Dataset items
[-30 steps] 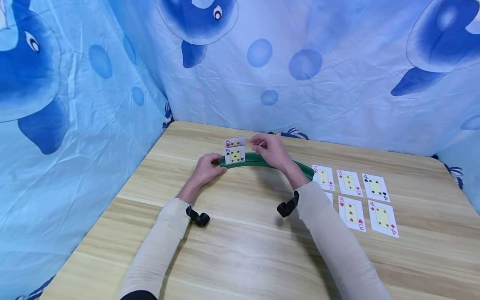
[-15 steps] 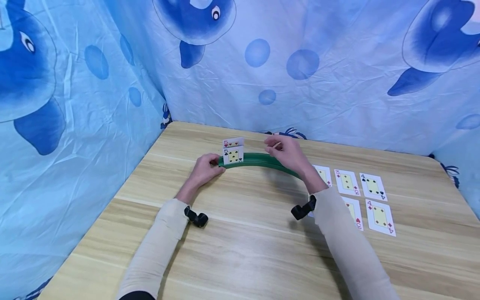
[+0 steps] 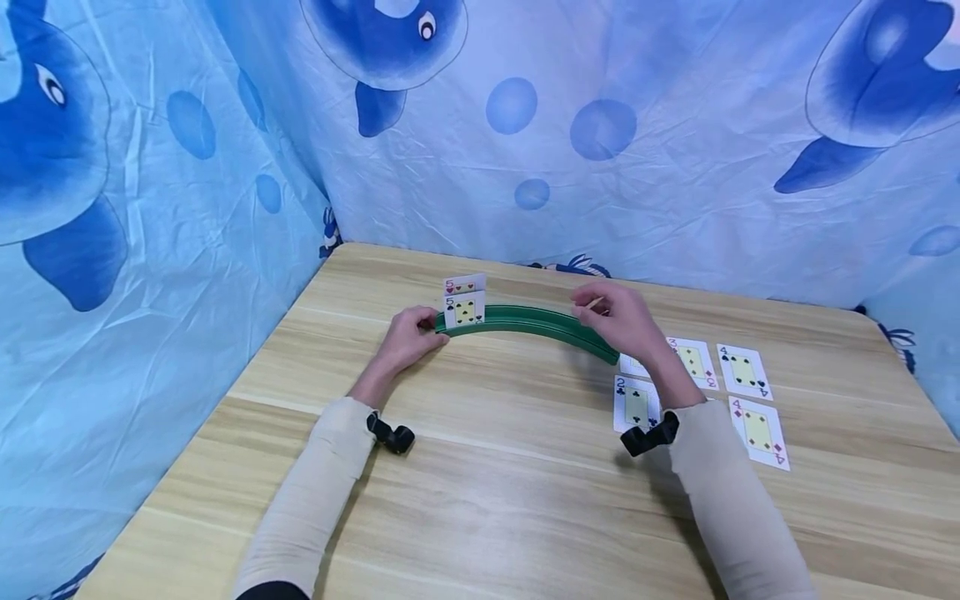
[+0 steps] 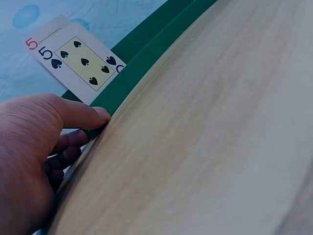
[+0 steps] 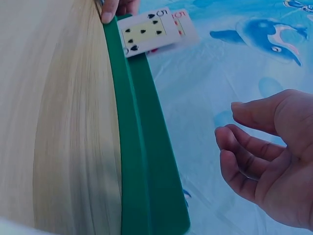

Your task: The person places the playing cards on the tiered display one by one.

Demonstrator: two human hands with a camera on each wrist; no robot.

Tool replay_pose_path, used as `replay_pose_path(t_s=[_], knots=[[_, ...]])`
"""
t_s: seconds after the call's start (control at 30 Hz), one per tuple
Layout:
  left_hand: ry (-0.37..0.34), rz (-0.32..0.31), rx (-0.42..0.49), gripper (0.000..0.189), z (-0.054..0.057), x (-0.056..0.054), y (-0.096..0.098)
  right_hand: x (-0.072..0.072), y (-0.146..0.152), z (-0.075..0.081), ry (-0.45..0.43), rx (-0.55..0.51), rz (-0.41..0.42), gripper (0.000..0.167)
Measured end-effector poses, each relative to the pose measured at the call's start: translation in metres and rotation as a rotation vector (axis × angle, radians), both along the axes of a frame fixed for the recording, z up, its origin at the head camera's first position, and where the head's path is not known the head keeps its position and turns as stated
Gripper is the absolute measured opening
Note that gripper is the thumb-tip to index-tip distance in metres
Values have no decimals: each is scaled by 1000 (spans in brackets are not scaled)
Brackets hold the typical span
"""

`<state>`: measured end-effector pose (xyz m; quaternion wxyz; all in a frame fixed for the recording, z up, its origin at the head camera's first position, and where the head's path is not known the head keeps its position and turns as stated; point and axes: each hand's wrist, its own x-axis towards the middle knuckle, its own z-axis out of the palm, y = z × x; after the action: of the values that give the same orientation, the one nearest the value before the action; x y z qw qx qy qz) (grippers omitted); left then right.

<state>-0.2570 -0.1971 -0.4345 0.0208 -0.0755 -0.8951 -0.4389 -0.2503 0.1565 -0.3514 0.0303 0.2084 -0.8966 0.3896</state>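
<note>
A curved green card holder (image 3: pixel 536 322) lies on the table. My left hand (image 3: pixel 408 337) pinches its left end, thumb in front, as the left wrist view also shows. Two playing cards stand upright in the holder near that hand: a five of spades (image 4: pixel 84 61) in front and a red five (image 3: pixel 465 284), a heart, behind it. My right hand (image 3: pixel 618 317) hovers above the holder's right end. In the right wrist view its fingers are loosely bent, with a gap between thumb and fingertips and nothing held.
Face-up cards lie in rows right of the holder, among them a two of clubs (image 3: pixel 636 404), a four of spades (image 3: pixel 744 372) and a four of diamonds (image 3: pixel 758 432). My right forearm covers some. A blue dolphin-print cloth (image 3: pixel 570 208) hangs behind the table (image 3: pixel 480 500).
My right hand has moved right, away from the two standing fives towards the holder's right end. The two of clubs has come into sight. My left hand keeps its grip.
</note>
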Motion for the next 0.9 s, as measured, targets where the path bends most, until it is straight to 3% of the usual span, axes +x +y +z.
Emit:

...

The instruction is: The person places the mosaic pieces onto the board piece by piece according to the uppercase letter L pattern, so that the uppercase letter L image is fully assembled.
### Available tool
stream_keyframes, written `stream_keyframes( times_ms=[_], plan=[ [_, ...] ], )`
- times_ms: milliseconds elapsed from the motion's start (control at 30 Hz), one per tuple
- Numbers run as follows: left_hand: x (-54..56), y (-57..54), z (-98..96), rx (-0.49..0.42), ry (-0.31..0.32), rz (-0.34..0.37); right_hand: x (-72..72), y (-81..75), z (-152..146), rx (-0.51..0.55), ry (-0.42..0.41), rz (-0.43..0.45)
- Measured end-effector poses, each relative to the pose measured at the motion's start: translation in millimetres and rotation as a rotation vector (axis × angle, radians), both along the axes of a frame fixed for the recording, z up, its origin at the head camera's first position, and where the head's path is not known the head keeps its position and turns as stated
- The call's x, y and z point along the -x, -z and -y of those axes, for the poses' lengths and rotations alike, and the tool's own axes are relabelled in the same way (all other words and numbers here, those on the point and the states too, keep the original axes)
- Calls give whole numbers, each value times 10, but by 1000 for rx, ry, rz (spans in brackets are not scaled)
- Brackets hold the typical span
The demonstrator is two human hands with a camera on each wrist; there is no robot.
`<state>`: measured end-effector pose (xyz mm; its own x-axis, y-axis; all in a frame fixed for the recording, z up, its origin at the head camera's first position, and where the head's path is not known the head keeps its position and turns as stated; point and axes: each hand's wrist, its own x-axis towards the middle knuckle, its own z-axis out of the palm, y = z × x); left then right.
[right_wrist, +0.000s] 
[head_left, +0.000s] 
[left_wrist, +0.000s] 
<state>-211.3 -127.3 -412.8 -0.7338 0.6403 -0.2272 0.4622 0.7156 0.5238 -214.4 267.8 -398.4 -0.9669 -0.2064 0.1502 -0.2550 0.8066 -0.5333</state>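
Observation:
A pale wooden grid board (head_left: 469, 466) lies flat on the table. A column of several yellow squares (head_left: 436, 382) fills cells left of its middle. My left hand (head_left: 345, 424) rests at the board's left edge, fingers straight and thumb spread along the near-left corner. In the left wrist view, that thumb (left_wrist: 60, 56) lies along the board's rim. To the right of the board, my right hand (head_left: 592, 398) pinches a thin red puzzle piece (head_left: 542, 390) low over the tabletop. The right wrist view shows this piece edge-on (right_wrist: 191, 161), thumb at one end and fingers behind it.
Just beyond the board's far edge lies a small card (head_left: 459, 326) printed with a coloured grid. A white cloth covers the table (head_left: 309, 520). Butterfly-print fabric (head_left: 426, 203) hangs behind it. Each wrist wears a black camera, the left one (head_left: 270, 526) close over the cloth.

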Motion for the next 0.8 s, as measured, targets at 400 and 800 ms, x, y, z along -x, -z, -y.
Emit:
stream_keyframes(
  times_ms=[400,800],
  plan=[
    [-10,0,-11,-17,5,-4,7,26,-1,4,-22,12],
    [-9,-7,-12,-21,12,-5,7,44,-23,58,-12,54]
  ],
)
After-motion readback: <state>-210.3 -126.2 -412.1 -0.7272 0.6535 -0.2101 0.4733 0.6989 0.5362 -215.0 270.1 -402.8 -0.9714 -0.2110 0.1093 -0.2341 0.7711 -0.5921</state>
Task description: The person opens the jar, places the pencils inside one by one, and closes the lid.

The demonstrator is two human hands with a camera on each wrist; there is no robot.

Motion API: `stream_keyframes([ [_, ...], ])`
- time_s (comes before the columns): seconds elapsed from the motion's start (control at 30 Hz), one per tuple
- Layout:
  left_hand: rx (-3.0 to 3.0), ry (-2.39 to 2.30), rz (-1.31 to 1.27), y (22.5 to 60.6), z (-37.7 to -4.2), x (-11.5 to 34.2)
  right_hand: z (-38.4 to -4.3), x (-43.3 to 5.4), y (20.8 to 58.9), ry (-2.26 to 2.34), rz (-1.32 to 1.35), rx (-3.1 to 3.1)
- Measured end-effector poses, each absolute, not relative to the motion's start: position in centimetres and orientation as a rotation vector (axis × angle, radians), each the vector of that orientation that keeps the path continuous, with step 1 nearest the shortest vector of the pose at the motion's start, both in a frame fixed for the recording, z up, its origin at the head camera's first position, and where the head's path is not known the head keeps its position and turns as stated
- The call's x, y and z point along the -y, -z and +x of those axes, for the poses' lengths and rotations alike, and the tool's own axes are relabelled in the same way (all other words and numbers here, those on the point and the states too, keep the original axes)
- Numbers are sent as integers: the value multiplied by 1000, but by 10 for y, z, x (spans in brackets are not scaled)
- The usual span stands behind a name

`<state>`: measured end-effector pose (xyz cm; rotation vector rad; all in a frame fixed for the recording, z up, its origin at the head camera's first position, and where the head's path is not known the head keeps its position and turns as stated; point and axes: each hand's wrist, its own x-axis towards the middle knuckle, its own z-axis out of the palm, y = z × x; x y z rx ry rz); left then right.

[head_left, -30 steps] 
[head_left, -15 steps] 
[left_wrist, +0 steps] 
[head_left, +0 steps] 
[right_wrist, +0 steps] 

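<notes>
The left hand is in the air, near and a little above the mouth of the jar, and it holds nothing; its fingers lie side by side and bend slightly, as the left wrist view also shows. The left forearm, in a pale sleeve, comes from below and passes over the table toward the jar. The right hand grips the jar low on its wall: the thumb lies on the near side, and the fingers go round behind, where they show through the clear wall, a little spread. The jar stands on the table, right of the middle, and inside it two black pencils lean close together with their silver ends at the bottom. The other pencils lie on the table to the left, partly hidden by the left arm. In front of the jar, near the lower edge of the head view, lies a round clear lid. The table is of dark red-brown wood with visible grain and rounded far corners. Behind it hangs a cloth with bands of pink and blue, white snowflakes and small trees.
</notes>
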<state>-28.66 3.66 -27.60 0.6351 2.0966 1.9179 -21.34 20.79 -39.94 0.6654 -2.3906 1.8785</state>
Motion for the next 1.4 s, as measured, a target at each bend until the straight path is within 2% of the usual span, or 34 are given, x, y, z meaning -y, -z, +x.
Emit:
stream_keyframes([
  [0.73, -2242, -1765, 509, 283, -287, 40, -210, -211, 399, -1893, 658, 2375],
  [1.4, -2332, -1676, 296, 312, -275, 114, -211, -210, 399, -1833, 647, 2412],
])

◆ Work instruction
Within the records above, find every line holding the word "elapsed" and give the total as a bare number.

◆ Solution to the problem
2